— Tout espoir.

— Mais, dites-moi, comment cette querelle a-t-elle pris naissance?

— Une discussion de jeu, un prétexte, pas autre chose. En fait, si Fabian ne connaissait pas ce Drake, ce Drake le connaissait. Le nom de Fabian est un remords pour lui, et il veut tuer ce nom avec l'homme qui le porte.

— Quels sont les témoins de Harry Drake? demandai-je.

— L'un, me répondit Corsican, est ce farceur…

— Le docteur T…?

— Précisément. L'autre est un Yankee que je ne connais pas.

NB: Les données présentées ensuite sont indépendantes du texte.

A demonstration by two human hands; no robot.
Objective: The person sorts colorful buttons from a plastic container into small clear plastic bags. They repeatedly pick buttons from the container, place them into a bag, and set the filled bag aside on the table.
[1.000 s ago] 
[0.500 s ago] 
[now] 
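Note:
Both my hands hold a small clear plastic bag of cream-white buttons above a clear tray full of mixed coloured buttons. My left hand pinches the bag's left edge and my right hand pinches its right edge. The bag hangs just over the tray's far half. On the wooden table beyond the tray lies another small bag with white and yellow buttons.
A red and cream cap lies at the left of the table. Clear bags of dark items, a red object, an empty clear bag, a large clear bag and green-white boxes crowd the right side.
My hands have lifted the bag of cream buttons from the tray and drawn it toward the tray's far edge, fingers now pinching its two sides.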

— Quand doivent-ils venir vous trouver?

— Je les attends ici.» En effet, j'aperçus bientôt les deux témoins de Harry Drake qui se dirigeaient vers nous. Le docteur T… se rengorgeait. Il se croyait grandi de vingt coudées, sans doute parce qu'il représentait un coquin. Son compagnon, un autre commensal de Drake, était un de ces marchands éclectiques qui ont toujours à vendre quoi que ce soit que vous leur proposiez d'acheter. Le docteur T… prit la parole, après avoir salué emphatiquement, salut auquel le capitaine Corsican répondit à peine.

«Messieurs, dit le docteur T… d'un ton solennel, notre ami Drake, un gentleman dont tout le monde a pu apprécier le mérite et les manières, nous a envoyés vers vous pour traiter d'une affaire délicate. C'est-à-dire que le capitaine Fabian Mac Elwin, auquel nous nous étions d'abord adressés, vous a désignés tous les deux comme ses représentants dans cette affaire. Je pense donc que nous nous entendrons, comme il convient à des gens bien élevés, touchant les points délicats de notre mission.»